◆ **Entries taken from a collection**
§ §

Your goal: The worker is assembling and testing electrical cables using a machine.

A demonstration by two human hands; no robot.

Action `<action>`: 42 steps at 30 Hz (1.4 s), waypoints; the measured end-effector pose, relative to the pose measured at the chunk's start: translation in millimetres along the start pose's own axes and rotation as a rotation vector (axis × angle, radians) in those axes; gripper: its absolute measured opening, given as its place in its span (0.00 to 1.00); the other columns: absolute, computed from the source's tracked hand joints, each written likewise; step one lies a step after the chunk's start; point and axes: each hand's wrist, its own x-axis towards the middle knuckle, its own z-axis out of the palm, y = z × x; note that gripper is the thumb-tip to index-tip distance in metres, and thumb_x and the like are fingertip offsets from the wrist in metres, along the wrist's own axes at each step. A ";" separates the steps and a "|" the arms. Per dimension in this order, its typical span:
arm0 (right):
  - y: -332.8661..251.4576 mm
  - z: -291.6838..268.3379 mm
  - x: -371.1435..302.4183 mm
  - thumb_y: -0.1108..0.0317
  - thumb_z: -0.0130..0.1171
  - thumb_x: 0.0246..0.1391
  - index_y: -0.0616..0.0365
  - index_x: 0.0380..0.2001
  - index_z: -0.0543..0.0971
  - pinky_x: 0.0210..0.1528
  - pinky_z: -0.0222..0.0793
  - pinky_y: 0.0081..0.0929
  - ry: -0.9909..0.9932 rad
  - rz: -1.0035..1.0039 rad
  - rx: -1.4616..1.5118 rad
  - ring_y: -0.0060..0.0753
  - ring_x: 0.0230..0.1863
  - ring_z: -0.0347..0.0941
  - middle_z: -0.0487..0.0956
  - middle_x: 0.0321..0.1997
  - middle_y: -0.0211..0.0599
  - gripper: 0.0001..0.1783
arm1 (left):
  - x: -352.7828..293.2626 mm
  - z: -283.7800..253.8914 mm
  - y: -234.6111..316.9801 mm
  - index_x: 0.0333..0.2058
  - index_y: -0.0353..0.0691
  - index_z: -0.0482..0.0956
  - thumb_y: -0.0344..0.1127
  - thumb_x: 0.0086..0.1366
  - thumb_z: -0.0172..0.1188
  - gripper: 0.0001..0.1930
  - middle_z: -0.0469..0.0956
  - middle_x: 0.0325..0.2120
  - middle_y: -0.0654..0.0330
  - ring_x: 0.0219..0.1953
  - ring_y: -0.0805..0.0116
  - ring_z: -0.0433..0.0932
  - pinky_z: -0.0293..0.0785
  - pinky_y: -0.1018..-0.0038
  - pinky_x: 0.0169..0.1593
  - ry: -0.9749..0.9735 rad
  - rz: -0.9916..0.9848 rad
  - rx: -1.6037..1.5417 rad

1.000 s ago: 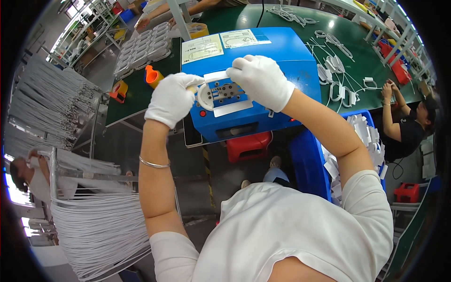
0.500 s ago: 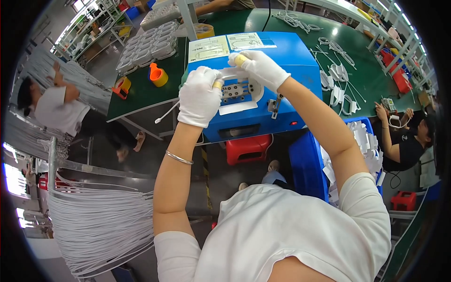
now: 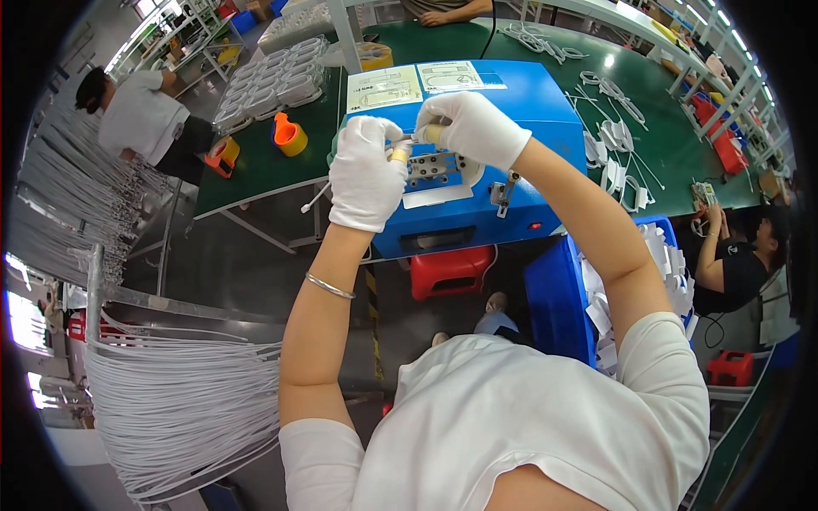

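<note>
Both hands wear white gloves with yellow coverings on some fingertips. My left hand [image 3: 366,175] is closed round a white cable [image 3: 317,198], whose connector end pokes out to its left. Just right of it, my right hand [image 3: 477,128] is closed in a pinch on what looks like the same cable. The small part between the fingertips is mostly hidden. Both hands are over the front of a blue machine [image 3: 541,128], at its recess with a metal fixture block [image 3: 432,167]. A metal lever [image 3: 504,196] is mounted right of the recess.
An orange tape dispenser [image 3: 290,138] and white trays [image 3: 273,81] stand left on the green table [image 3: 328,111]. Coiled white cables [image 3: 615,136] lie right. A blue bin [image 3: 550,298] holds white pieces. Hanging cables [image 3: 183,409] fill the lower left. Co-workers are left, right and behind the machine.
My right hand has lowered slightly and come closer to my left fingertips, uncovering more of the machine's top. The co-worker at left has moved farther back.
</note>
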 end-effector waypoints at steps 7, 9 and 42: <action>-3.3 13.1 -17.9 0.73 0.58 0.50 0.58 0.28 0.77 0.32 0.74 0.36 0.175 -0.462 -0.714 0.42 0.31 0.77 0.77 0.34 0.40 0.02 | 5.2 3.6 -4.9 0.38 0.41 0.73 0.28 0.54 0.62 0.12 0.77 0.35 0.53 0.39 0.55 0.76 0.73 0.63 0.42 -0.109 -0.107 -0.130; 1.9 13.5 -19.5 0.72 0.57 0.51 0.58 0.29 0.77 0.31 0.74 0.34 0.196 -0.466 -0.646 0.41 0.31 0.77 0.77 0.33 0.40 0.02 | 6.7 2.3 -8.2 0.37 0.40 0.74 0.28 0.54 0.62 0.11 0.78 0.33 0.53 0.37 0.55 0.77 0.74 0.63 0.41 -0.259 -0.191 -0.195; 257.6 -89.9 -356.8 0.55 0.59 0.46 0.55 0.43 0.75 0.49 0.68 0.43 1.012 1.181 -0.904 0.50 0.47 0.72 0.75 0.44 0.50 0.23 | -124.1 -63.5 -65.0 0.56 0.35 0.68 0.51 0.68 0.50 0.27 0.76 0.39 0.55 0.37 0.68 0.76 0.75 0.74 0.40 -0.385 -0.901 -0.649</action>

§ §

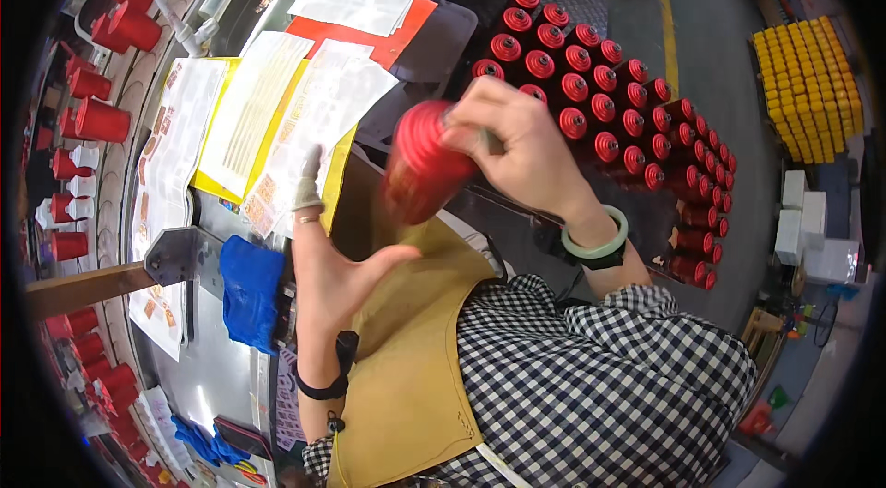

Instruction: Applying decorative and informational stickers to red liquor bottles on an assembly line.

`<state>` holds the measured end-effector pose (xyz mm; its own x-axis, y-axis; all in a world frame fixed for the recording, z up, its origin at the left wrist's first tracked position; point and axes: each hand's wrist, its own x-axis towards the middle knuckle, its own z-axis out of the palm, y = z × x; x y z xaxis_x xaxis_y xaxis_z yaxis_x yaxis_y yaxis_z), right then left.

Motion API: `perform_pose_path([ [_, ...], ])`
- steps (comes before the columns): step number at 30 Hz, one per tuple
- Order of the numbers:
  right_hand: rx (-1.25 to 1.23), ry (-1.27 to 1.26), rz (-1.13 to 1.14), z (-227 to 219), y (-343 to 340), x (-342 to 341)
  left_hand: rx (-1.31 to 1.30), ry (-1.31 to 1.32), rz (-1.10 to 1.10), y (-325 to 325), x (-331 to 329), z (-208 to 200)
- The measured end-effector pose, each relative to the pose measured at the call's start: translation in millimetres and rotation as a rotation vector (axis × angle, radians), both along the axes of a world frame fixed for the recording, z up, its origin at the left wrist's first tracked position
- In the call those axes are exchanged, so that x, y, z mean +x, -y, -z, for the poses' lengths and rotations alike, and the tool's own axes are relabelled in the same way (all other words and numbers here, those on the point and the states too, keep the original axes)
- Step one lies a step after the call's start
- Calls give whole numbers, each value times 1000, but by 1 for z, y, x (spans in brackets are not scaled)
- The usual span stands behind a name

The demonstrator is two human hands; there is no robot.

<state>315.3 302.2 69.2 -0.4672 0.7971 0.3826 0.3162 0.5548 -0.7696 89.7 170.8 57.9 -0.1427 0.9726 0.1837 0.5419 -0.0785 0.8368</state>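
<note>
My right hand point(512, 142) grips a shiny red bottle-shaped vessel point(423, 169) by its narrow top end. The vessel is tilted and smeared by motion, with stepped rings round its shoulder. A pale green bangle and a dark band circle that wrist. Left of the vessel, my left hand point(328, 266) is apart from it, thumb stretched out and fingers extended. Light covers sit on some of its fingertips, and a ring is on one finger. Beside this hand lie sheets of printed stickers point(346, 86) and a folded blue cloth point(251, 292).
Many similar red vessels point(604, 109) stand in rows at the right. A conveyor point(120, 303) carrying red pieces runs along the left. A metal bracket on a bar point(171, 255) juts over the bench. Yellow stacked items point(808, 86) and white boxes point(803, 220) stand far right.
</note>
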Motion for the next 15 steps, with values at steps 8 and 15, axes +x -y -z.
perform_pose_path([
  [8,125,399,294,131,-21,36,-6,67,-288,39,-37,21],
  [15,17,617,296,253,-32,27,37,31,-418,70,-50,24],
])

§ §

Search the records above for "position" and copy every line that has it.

◆ **Written response**
`<state>` holds the measured end-effector pose (xyz mm; its own x-axis, y-axis; all in a world frame fixed for the recording, z up, its origin at the left wrist's first tracked position; point and axes: each hand's wrist, its own x-axis towards the middle knuckle, its own z-axis out of the palm, y = z × x; x y z xaxis_x xaxis_y xaxis_z yaxis_x yaxis_y yaxis_z), right then left.
- The measured end-effector pose, each relative to the pose measured at the call's start: translation in millimetres and rotation as a rotation vector (axis × angle, radians), both along the axes of a world frame fixed for the recording, z up, its origin at the left wrist's first tracked position

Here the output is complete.